The first of these new products is a ready-to-fill dosage system for dry medications intended for oral delivery, designed by Gerresheimer's Polish subsidiary Polfa for antibiotics in powder form.
Many antibiotics are stored in powder form as this extends their shelf life, with patients asked to reconstitute the powder with water at the time of the first dose. This system introduces a potential for human error, which can be overcome with the new system, according to Polfa.
It combines a plastic bottle with a measuring and dosing syringe that makes it easy to draw and take exactly the right quantity. It serves as packaging, mixing vessel and storage container all in one, coming filled with the powder and ready to be topped up with water by the patient to a clear mark. The finished liquid is then ready for multiple doses over the coming days, and the bottle can be closed with a cap that is both tamper-evident and child-resistant.
Polfa manufactures the dosage system in class C cleanrooms and supplies it to the customer ready-to-fill. The design could equally be used to deliver ready-mixed liquid formulations, according to the company.
Rigid Needle Shield
Gerresheimer pharmaSystems subsidiary Bunder Glas presented a new safety device for preventing needlestick injuries at Interpack that could have advantages over conventional soft elastic needle shields.
"No-one knows precisely how frequently doctors, nurses and disposal workers injure themselves on needles because a traditional needle protection part has been pierced. But that it frequently happens is beyond doubt," according to Gerresheimer.
Most cases occur when workers put a soft elastic shield - only really designed to protect unused needles from damage - back on a needle that has become crooked.

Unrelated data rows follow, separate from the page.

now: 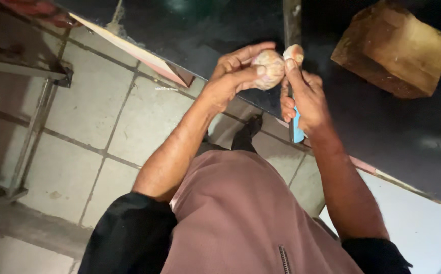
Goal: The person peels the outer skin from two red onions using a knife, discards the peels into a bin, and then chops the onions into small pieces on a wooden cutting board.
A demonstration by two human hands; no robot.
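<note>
A person stands at a dark worktop (220, 30). The left hand (230, 76) cups a garlic bulb (268, 68), grip closed around it. At its three o'clock, touching, the right hand (304, 99) pinches a loose clove (294, 52) while clasping a blue-handled knife (297, 129). A wooden block (393, 48) sits at two o'clock, well apart.

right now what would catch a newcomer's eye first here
The garlic bulb stands out, pale at top centre, held by the left hand over the dark counter. The right hand pinches a clove and grips a blue-handled knife. A wooden block sits at top right.
</note>
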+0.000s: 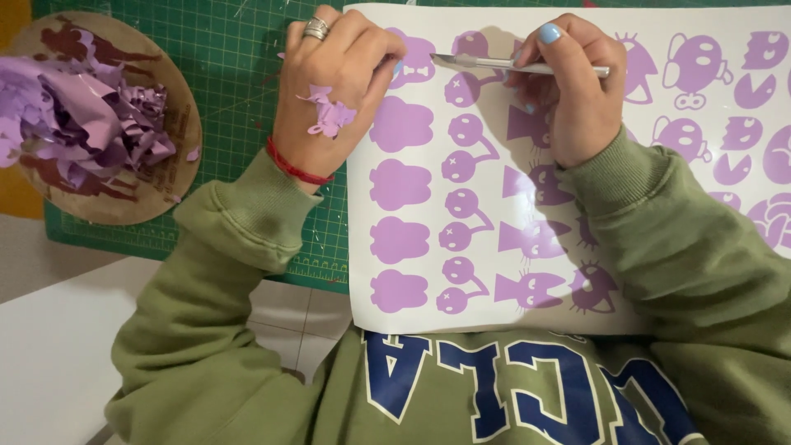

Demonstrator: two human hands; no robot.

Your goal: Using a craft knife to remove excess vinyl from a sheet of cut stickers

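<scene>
Right hand [568, 91], fingers closed around a slim silver metal craft knife [519, 64]. Knife lies roughly level, blade tip pointing left, tip just above the far part of the white backing sheet with lilac vinyl cut-out shapes [494, 313]. Tip sits close to the fingertips of the left hand [334, 82].

Left hand is curled, fingertips pressed on the sheet's far-left corner, pinching or holding down there; exact grip on anything small can't be told. Silver ring [316, 29] on one finger, red cord bracelet [297, 167] at the wrist. A scrap of lilac vinyl [331, 114] is stuck to the back of that hand.

Sheet spans from scene centre to the right edge, near edge reaching over the person's chest. Lilac shapes run in columns: blob forms on the left, round cherry-like figures next, cat-like figures further right.

Under the sheet and to its left: a green gridded cutting mat [239, 74]. On the mat's far-left part, a round brown wooden disc [165, 198] carrying a heap of crumpled lilac vinyl offcuts [91, 115].

Both arms in olive green sweatshirt sleeves [206, 313]. White tabletop [49, 354] at near left.
</scene>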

Gerresheimer's Rigid Needle Shield combines a hard, semi-transparent plastic shell around a core of thermoplastic elastomer. The core keeps the needle safe until use and provides a sterile seal, and can be combined with customised rubber formulations so the new shield can be used without mew stability tests.
Backstop makes injections simpler
In addition to the new safety shield, Bunder Glas has developed an add-on component which makes it easier for injections to be delivered properly. The product - called Backstop - clips onto the existing finger flange of a glass syringe, simultaneously reducing the aperture diameter and enlarging the finger support.
This design "solves two problems which often disrupt the smooth delivery of an injection," said Burkhard Lingenberg, director of corporate communications and marketing at Gerresheimer.
Firstly, it prevents the plunger stopper being withdrawn from the syringe altogether, which can be a problem for example when dessicated medicines are dissolved with the help of solvent syringes. Secondly, the additional support for the middle and index finger makes it easier to administer the injection, particularly for inexperienced users of patients with limited finger agility.
The Backstop will be launched later this year, with various colours available.
Finally, Gerresheimer has unveiled a new range of ultra lightweight syringe needles that make use of thin-walled steel, long bevel tips and a silicone coating to help the needle glide through the skin.
While most needles are covered with liquid silicon oil, Gerresheimer has developed a way of coating the needles during the needle-mounting process for ready-to-fill syringes, which ensures that the silicon is evenly distributed and remains permanently after drying in the heat channel.
Prototypes of the new generation have already gone through patient tests, according to the company.